In my country (Spain) we traditionally use commas as a decimal separator, but I think CSV should not support this.

The way I see it, CSV's purpose is information storage and transfer, not presentation.

Presentation is where you decide the font face, the font size, cell background color (if you are viewing the file through a spreadsheet editor) etc. Number formatting belongs here.

In information transfer and storage it's much more important that the parsing/generation functions are as simple as possible. So let's go with one numeric format only. I think we should use the dot as a decimal separator since it's the most common separator in all programming languages. Maybe extend it to include exponential notation as well, because that is what other languages like json support. But that's it.

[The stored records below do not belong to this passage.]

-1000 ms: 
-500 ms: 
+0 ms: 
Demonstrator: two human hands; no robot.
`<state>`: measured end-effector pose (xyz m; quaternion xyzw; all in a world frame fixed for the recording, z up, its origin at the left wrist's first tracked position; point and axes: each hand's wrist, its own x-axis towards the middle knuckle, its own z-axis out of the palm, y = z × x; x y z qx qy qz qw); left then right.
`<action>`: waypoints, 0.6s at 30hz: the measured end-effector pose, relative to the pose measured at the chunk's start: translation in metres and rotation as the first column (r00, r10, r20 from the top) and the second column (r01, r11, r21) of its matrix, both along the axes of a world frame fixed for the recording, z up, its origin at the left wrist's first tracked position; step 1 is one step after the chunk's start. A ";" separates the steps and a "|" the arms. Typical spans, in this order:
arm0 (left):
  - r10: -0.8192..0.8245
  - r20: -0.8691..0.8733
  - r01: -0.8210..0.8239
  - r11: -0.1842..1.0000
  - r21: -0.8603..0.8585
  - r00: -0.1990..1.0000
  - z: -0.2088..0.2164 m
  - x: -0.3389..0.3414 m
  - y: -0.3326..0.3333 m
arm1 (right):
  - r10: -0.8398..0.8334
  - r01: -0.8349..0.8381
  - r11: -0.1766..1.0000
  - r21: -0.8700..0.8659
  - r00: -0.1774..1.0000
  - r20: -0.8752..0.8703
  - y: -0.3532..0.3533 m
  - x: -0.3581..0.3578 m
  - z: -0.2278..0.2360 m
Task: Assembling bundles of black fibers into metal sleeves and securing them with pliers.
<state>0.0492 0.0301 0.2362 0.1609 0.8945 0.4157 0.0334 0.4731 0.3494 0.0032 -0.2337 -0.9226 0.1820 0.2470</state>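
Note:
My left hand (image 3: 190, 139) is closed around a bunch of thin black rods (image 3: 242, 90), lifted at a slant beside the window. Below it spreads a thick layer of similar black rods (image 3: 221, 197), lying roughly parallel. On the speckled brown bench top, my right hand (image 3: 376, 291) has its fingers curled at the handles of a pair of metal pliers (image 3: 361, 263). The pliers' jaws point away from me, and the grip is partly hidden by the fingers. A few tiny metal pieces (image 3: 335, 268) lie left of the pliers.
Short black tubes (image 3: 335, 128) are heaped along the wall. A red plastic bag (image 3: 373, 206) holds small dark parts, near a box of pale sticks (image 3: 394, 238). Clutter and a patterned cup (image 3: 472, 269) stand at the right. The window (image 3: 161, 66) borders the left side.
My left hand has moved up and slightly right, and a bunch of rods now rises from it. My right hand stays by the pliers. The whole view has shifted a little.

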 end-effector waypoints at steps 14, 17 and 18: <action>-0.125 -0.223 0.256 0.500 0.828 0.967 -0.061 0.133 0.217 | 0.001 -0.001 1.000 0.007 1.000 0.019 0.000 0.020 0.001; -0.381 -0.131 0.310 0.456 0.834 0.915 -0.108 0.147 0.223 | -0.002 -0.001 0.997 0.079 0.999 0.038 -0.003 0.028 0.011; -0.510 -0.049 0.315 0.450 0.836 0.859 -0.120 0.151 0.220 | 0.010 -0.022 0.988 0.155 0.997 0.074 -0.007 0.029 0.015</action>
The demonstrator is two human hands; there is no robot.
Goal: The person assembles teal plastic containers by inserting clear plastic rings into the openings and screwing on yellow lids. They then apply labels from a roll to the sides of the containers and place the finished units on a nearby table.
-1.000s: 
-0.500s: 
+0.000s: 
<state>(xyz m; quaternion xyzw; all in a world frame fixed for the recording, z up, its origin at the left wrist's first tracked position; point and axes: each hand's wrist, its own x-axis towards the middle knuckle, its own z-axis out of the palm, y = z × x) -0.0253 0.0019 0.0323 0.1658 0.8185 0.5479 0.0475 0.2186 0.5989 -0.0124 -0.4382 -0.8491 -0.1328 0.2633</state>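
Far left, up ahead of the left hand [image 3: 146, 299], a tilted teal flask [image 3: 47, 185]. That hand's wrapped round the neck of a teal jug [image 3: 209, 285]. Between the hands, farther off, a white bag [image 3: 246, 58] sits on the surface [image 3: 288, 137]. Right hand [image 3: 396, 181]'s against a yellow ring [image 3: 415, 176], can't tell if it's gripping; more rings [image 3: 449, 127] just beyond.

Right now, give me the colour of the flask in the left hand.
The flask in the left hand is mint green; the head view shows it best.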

I hold the same opinion about dates tbh.

(The same goes for dates, btw - yyyy-mm-dd or death)

hedora · on May 12, 2022

For time formats, use ISO 8601, and be sure to append a Z to the end to denote UTC (zulu time), and consider rejecting timestamps without it:

https://en.m.wikipedia.org/wiki/ISO_8601

The only real problem with that format is the distasteful "T" in the middle (but, hey, at least it is whitespace-free!)

j0057 · on May 12, 2022

The other distasteful thing is getting your hands on the actual ISO 8601 specs is pretty expensive, like 350 CHF, which is weird, because so many national standards bodies gave it official blessing, and so many things in the digital universe depend on it. Maybe that 'T' is optional after all!

denisw · on May 12, 2022

There is RFC 3339, which is essentially “ISO 8601: The Good Parts” and, like all IETF RFCs, freely available: https://www.rfc-editor.org/rfc/rfc3339

andi999 · on May 12, 2022

What do you mean by csv shd not support this. Do you mean it was a historical mistake or new parsers shdnt be able to read it?

otikik · on May 12, 2022

My opinion is that it was a historical mistake. I think if the format would have been clearly specified in Microsoft Excel humanity would have saved billions in parsing labour.

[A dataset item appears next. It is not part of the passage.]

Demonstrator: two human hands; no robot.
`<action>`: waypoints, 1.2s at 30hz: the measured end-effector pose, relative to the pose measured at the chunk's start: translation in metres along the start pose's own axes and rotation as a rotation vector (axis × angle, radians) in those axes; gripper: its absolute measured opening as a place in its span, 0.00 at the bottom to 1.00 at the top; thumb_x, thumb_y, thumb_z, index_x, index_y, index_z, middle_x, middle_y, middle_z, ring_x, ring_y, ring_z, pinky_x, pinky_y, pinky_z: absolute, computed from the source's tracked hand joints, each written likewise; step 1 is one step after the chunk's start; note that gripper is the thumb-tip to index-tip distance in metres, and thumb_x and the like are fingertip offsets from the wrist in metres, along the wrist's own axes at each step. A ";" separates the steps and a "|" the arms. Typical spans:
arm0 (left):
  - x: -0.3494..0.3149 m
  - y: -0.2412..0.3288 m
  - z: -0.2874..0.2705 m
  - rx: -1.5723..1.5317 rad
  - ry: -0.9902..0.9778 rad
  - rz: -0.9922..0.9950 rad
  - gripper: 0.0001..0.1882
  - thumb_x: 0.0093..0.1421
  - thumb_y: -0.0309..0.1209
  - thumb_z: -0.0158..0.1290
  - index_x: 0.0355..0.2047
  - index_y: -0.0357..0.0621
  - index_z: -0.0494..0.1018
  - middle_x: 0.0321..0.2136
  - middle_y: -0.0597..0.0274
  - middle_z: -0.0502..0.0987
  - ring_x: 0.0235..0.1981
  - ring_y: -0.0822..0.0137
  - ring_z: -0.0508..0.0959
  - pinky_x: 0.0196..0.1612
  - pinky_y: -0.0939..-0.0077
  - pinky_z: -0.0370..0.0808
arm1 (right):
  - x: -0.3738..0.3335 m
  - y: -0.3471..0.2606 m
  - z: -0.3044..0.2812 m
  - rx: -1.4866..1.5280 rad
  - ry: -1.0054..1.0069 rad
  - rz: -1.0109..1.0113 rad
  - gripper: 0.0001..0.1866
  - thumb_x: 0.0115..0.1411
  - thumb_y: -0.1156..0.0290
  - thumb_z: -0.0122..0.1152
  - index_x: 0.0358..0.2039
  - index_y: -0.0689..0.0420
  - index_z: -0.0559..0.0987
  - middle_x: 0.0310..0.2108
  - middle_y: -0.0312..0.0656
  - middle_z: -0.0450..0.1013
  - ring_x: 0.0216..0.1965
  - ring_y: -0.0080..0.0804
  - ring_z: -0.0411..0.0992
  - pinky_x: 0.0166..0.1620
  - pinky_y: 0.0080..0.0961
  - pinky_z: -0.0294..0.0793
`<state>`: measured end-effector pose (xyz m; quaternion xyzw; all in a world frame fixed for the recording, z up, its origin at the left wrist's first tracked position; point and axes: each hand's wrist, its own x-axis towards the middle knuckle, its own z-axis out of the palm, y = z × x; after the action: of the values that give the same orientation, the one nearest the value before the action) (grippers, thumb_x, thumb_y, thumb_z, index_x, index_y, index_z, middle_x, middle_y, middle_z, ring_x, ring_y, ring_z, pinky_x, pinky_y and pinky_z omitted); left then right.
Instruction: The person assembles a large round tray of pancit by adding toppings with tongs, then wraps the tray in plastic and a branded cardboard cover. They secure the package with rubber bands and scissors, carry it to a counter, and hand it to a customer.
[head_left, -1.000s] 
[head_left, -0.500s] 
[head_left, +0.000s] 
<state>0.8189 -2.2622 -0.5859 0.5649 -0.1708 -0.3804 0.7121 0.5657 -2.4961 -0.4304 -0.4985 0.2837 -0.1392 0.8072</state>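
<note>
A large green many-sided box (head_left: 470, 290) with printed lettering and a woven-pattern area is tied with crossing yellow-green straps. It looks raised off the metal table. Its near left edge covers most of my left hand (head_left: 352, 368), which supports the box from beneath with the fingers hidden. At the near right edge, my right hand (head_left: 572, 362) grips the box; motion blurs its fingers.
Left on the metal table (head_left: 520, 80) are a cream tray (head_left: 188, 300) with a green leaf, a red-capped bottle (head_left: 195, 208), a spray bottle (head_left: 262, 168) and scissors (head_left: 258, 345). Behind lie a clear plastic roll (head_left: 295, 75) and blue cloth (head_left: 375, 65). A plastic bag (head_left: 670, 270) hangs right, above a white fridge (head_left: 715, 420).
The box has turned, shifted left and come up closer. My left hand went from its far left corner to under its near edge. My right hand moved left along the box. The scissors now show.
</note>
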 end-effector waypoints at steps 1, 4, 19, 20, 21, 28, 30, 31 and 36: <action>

On the question wether new parsers shouldn't be able to read it... if I have to build them or maintain them, then *those* parsers shouldn't be able to read it. I don't want to have to deal with the whole messiness of the thing, and I know how to change Excel's locale to generate CSV in a reasonable format. If it's something that someone else maintains and I can mostly ignore the crazy number formatting as well as other quirks, I could live with it. But I would still prefer if they didn't implement any of it, because the extra code could make the parts that I need worse (for example, by provoking a segfault, or making a line ambiguous).

Even if it's parsers that other people use and I never use, I still would prefer if they didn't do it, because that would increase the overall possibility of me having to deal with another (sigh) semicolon-separated CSV file.

ta8645 · on May 12, 2022

Can we please, please, stop that? If we go Metric, will you please standardize on period as decimal point? Shake on it. Let's make it happen.

bloak · on May 12, 2022

Somebody told me that the official international standard prefers comma; a period is just a permitted alternative. Of course, comma as decimal separator isn't very compatible with programming languages.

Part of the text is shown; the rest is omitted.